Veolia annonce une OPA sur son concurrent Suez, aussitôt suspendue par la justice: l'affrontement des deux champions français du secteur de l'eau et des déchets est brusquement monté en intensité, avec l'Autorité des marchés financiers en arbitre.
Le ministre de l'Economie, Bruno Le Maire, a annoncé que le gendarme de la Bourse de Paris allait être saisi. "Cette offre n'est pas amicale et cela contrevient aux engagements qui ont été pris à plusieurs reprises par Veolia. Elle pose aussi des questions de transparence.
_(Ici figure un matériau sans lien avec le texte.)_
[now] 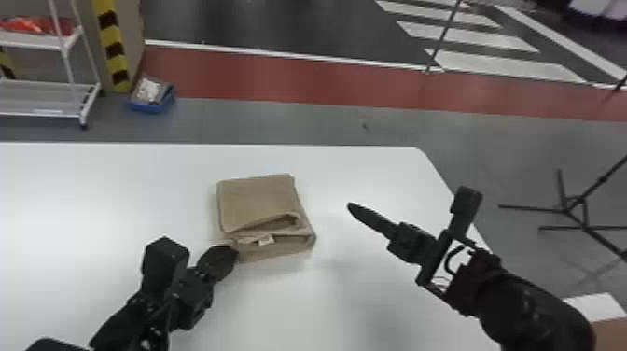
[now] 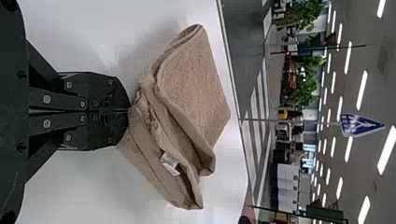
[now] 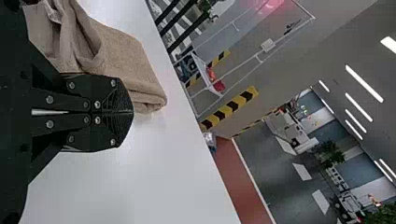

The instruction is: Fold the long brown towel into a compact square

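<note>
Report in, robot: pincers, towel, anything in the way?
Left pincer shut at near-left corner of towel; right pincer shut, off right. Towel folded, tag showing. Nothing stacked on it.

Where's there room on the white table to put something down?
The table is bare to the left of the towel, and in a strip between the towel and the far edge. There's also a gap between the towel and the right gripper. It's crowded at the towel's near left corner, by the left gripper.
</note>
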You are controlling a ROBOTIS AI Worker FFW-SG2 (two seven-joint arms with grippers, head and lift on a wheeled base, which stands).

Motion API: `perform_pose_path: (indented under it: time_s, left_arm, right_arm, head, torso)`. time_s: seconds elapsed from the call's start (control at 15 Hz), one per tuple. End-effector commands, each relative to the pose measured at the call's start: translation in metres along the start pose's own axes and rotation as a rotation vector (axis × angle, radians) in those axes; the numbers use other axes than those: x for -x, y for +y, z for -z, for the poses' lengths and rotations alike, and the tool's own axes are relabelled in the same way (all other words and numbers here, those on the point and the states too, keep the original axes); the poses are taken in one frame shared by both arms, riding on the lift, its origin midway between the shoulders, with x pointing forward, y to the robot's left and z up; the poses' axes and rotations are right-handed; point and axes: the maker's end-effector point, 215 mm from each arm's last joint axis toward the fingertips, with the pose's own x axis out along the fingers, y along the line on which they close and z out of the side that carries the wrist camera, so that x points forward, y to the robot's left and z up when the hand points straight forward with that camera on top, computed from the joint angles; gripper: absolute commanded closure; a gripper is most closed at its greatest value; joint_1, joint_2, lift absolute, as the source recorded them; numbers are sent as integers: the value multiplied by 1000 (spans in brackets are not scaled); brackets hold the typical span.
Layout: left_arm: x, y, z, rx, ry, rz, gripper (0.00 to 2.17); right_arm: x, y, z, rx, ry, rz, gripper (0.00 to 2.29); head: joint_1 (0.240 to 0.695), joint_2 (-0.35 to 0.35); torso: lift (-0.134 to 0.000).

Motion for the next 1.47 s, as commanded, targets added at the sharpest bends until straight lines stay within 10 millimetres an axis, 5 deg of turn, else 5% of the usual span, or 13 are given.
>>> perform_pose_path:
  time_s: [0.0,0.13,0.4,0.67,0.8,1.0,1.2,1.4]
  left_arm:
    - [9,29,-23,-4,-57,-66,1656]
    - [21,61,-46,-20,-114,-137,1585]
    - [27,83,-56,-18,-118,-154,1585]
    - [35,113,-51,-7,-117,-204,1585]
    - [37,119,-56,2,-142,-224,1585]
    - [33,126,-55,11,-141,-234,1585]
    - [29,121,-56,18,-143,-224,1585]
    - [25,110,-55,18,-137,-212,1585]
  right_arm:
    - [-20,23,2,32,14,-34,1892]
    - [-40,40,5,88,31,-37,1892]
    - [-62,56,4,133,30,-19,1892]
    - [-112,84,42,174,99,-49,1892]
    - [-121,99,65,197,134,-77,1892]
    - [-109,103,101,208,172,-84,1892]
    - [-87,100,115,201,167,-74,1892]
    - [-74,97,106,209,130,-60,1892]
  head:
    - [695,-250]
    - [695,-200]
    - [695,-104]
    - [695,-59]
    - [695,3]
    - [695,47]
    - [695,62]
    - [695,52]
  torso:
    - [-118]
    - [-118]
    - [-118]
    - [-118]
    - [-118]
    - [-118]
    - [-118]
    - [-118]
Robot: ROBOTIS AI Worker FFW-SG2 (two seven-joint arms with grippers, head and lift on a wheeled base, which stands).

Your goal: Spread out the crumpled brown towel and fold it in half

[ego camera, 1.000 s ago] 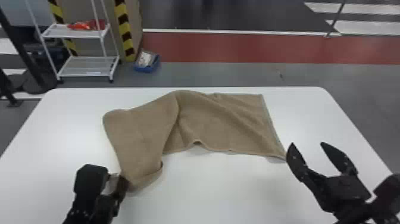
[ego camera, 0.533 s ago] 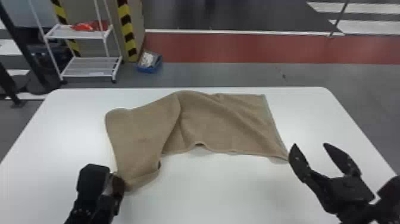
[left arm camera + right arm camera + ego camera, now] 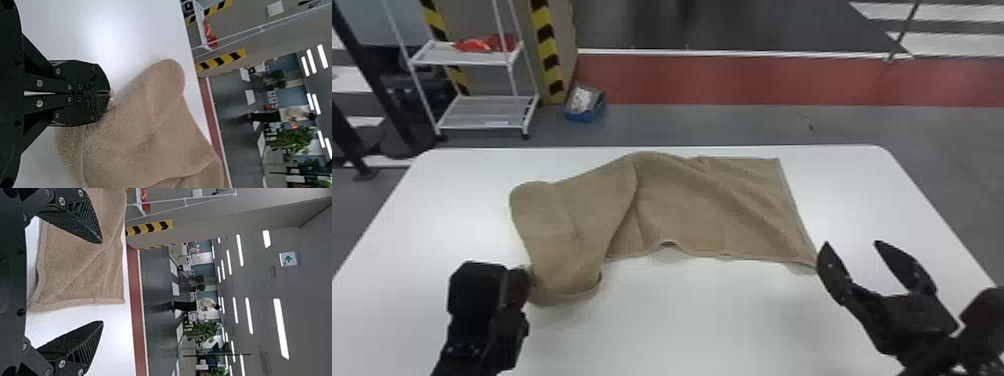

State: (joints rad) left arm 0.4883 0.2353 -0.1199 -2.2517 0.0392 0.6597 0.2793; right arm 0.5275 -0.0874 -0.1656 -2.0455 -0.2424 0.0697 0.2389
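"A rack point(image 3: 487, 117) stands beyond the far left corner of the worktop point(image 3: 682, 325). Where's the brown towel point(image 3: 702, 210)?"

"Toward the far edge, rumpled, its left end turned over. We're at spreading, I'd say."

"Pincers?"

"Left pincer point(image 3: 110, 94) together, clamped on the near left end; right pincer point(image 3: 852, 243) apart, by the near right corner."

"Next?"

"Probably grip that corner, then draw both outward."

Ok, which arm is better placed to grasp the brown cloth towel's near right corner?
Right, I'd judge: right gripper open beside that corner; left gripper shut on the towel's left end.
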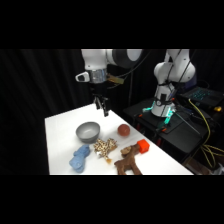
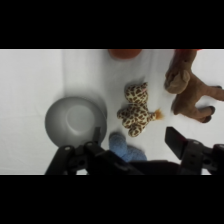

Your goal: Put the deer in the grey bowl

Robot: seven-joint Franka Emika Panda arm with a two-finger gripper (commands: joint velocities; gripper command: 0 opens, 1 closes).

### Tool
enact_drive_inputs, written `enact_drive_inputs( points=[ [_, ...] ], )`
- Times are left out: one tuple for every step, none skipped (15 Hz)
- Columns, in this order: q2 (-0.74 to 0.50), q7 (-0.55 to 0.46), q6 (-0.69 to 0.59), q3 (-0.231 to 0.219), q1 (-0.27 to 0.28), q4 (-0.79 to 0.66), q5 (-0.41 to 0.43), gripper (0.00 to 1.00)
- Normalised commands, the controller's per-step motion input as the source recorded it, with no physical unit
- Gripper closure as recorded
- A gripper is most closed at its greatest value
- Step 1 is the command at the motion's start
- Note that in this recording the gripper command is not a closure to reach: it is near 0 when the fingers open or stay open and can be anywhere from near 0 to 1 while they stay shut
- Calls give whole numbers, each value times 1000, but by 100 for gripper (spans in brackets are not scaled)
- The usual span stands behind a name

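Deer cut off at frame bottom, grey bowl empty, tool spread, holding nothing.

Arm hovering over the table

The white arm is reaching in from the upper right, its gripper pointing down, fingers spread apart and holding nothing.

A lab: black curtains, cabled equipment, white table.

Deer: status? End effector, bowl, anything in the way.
End effector open, empty, high over the table. Deer on the table near the front edge, untouched. Grey bowl empty. Spotted toy lies between deer and bowl.
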Motion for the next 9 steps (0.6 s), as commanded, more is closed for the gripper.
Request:
enact_drive_inputs(
  points=[
    [-1, 3, -16, 18, -17, 10, -2, 0],
    [-24, 50, -16, 30, -2, -9, 0, 0],
    [-53, 75, -33, 43, 11, -21, 23, 0],
    [-91, 129, -50, 63, 37, -20, 21, 0],
    [-120, 171, -46, 76, 57, -25, 29, 0],
    [-161, 225, -54, 109, 96, -34, 83, 0],
    [-183, 267, -36, 124, 118, -58, 105, 0],
    [-208, 309, 28, 153, 154, -110, 138, 0],
    [-195, 306, 95, 159, 164, -128, 138, 0]
  ],
)
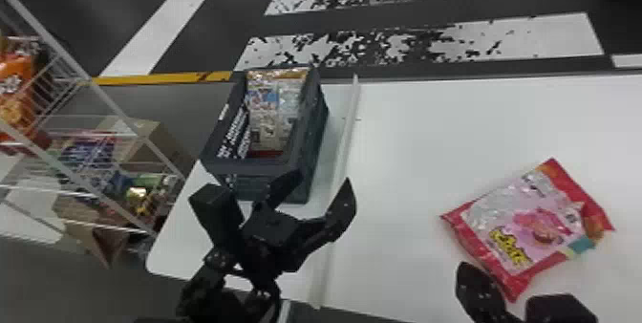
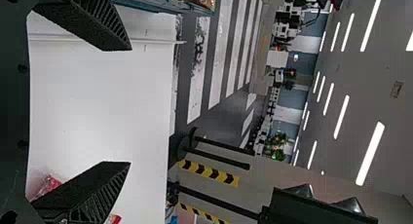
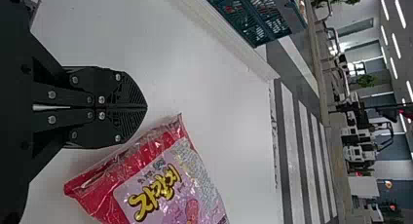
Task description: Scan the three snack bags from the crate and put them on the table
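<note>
Black left gripper (image 1: 325, 177), jaws open by the crate (image 1: 253, 168): low entry may snag it. Right gripper (image 3: 145, 107), jaws closed, empty, could nudge the red bag (image 3: 165, 190) if swung.

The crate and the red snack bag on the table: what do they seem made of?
The crate looks like rigid, fairly matte plastic, judging by its lattice walls. The snack bag seems glossy plastic film, perhaps foil-lined, given its crinkled, shiny edge.

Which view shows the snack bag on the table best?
The head view: the snack bag shows nearly whole. Right wrist view: larger, but cut off by the picture's edge. Left wrist view: small red parts, partly hidden by the left gripper.
</note>
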Controlling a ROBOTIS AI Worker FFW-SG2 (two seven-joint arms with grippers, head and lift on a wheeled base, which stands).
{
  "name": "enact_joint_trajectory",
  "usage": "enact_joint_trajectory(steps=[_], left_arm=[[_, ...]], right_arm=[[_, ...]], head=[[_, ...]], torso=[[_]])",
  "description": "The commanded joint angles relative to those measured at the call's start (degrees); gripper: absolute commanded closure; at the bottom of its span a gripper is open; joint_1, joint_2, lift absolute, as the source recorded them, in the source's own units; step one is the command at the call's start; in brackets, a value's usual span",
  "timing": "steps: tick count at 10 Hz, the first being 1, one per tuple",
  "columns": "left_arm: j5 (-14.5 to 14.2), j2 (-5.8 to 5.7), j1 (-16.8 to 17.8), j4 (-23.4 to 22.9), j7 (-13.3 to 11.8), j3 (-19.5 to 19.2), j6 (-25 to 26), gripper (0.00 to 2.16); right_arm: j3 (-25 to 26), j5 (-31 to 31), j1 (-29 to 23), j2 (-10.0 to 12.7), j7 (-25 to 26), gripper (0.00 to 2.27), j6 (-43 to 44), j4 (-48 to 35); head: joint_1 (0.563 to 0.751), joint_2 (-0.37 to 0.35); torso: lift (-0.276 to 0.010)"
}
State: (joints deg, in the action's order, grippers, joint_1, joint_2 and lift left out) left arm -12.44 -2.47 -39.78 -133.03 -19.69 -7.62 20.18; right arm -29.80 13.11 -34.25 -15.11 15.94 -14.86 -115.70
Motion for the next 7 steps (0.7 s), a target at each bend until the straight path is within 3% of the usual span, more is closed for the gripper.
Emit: enact_joint_trajectory(steps=[1,7], left_arm=[[0.13,0.1,0.58,0.49,0.0,0.5,0.0,0.03],[0.22,-0.16,1.11,1.11,-0.09,1.2,-0.35,0.03]], right_arm=[[0.71,0.96,0.85,0.26,0.06,2.18,-0.92,1.71],[8.53,0.69,1.38,3.07,4.63,2.18,1.19,5.05]], head=[[0.695,0.301],[0.695,0.186]], torso=[[-0.094],[-0.094]])
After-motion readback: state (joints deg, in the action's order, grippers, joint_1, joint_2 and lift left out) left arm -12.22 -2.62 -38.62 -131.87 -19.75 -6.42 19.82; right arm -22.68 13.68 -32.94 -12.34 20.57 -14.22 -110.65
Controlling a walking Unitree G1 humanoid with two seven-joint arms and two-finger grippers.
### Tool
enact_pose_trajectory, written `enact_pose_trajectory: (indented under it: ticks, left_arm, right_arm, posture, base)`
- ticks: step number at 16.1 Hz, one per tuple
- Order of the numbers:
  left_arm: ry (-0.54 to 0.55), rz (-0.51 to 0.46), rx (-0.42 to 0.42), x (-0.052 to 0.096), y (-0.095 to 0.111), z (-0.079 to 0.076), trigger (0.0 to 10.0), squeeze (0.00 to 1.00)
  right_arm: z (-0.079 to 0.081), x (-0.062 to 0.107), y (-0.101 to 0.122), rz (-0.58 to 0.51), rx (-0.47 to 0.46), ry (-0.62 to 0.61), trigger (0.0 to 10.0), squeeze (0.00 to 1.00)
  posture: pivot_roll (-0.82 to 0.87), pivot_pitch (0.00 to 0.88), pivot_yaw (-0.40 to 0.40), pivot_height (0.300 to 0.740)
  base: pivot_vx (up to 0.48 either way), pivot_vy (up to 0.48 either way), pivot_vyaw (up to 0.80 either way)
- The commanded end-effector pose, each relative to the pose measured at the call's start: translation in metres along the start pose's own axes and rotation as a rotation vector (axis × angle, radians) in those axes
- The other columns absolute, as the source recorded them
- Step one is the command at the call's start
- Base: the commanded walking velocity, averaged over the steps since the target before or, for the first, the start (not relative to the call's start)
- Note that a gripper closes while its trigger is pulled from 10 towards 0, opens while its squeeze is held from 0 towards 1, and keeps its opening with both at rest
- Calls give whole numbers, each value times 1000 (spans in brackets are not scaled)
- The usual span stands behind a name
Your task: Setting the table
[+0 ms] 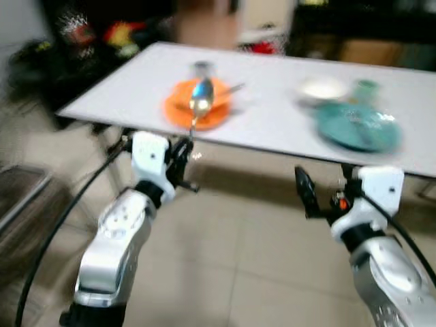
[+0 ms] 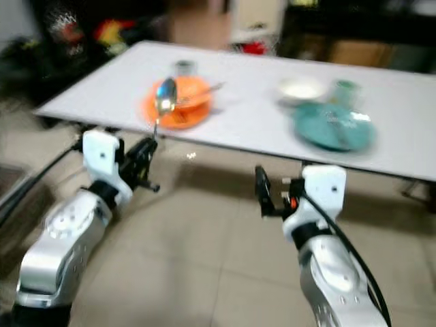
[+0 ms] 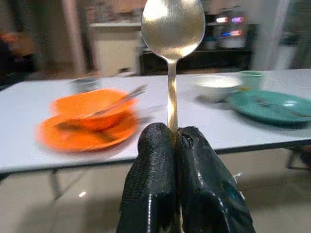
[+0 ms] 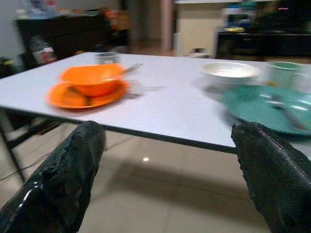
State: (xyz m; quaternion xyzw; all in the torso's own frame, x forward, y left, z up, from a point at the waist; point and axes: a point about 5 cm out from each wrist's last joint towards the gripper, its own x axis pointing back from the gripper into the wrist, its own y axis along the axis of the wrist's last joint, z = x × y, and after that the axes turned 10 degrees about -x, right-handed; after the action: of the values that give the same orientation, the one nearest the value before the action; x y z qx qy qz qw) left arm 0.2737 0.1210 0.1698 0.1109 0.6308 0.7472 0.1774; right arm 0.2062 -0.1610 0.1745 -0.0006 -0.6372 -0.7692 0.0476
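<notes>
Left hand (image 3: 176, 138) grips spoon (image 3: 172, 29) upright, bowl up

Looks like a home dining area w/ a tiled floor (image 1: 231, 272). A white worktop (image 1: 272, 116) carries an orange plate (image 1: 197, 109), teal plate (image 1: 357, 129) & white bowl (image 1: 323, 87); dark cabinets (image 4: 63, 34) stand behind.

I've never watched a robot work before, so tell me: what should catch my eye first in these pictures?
First the spoon, held upright with its bowl on top in the left gripper, jaws shut on its handle, just short of the white table. On that table sit an orange bowl on an orange plate to the left and a teal plate to the right. The right gripper waits open below the table edge.
</notes>
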Motion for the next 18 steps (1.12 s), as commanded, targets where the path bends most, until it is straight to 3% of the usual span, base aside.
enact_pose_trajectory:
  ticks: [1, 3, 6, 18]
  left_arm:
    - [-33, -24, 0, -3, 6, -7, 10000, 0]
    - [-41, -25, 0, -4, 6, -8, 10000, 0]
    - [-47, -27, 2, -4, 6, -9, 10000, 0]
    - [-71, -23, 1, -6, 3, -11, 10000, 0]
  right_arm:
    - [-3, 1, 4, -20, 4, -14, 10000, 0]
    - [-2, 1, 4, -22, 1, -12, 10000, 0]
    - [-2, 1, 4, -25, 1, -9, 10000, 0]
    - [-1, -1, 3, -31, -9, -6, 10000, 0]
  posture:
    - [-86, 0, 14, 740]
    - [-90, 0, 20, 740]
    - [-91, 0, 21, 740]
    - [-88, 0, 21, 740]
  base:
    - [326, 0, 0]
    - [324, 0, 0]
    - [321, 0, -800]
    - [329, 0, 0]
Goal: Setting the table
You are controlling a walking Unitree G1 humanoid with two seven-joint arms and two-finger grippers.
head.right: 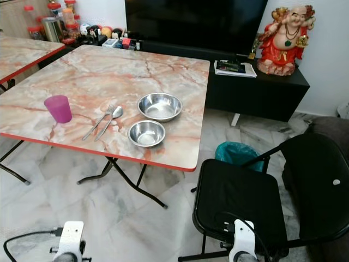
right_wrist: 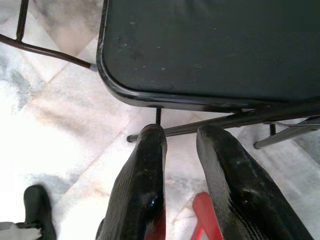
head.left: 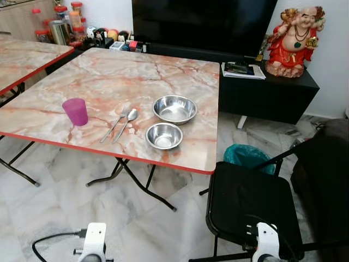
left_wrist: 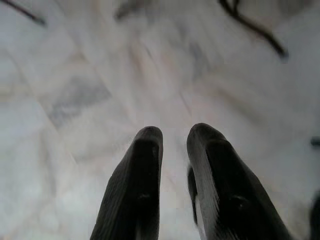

Pourquoi est-ce que, subitement, cette offre a été déposée ? Donc nous allons saisir l'Autorité des marchés financiers dès ce matin", a expliqué M. Le Maire sur Europe 1.
Le tribunal de commerce de Nanterre, saisi en urgence dimanche soir par Suez, s'est réuni dans la nuit, selon les avocats du requérant. Dans son ordonnance, il ordonne à Veolia de suspendre le lancement de toute OPA contre son concurrent, dans l'attente d'un débat au fond sur ses précédents engagements d'amicalité.
Le tribunal ordonne à Veolia "de ne pas rendre l'Autorité des marchés financiers (AMF) destinataire d'un projet d'offre public ni d'initier d'offre publique sur les titres de Suez non préalablement approuvée par le conseil d'administration de Suez", indique l'ordonnance en référé, prise après la décision de Veolia, annoncée dimanche soir, de lancer son OPA sans l'accord de Suez.
Suez devra délivrer une assignation sur le fond à Veolia, en vue d'une première audience le 18 février, ajoute le tribunal. La procédure, faite d'échanges d'écritures entre les parties, pourrait prendre un à trois mois.
Mais dans le même temps, Veolia a formellement déposé lundi à 07H00 son offre auprès de l'AMF, expliquant n'avoir reçu avis de la décision de justice qu'à 7h23.
"Nous l'avions déposée avant. Nous maintenons donc que notre offre est valable", a déclaré son PDG Antoine Frérot à la presse, ajoutant à l'imbroglio général.
L'AMF a simplement indiqué pour sa part qu'elle "communiquera sur le dossier le moment venu."
- "Pas sincère" -Veolia, qui a acheté en octobre 29,9% du capital de son grand concurrent auprès de l'énergéticien Engie, a décidé dimanche de lancer son OPA sur le reste des actions, estimant que "ses tentatives répétées d'amicalité se sont toutes heurtées à l'opposition" de sa cible.
Son conseil d'administration a décidé de lancer une offre publique d'achat au prix de 18 euros par action, sur les 70,1% restant, soit une opération de 7,9 milliards d'euros.
Dans un marché mondial hyper concurrentiel, Veolia veut créer un "super champion français" du secteur et a lancé ouvertement son offensive fin août.
Mais la direction de Suez, soutenue par les syndicats, s'oppose au projet de fusion, dont elle redoute une casse sociale et industrielle. Elle s'alarme en particulier du sort de l'activité Eau, que Veolia devra revendre pour respecter les règles de la concurrence.
Mi-janvier, Suez a annoncé une proposition alternative de reprise par les fonds Ardian et GIP, appelant Veolia à dialoguer.
Après des mois de guérilla judiciaire et d'échanges acerbes par médias interposés, Antoine Frérot et le directeur général de Suez Betrand Camus se sont finalement vus vendredi.
Mais les deux positions semblent peu conciliables, entre projet de fusion de l'un et souhait de maintien de deux groupes indépendants de l'autre.
"Suez n'est pas sincère quand il prétendait vouloir discuter, il ne voulait que gagner du temps (...). M. Camus non seulement a refusé de suspendre les travaux avec les deux fonds, mais il n'a cessé de me proposer de discuter de leur offre et non pas de la mienne", a relaté Antoine Frérot lundi, brandissant la menace d'"un projet financier" porté par "un fonds américain" (GIP).
Quant à M. Le Maire, "c'est quand même Bercy qui a initié toute l'opération en demandant à Engie en juillet de clarifier sa stratégie", a répliqué M. Frérot. L'Etat est le premier actionnaire d'Engie qui était lui même le principal actionnaire de Suez avant de vendre ses parts en octobre. Veolia les a rachetées.
Après avoir semblé soutenir le projet de Veolia, le gouvernement a réclamé un projet amical puis voté, en vain, contre la cession des actions d'Engie. La Caisse des dépôts, actionnaire à 6,1% de Veolia, s'est récemment dite prête à soutenir "une solution négociée qui permettrait de consolider deux grands groupes français".
Lundi, M. Frérot n'a pas souhaité dire si le vote de son conseil sur le lancement de l'OPA avait été unanime ou pas.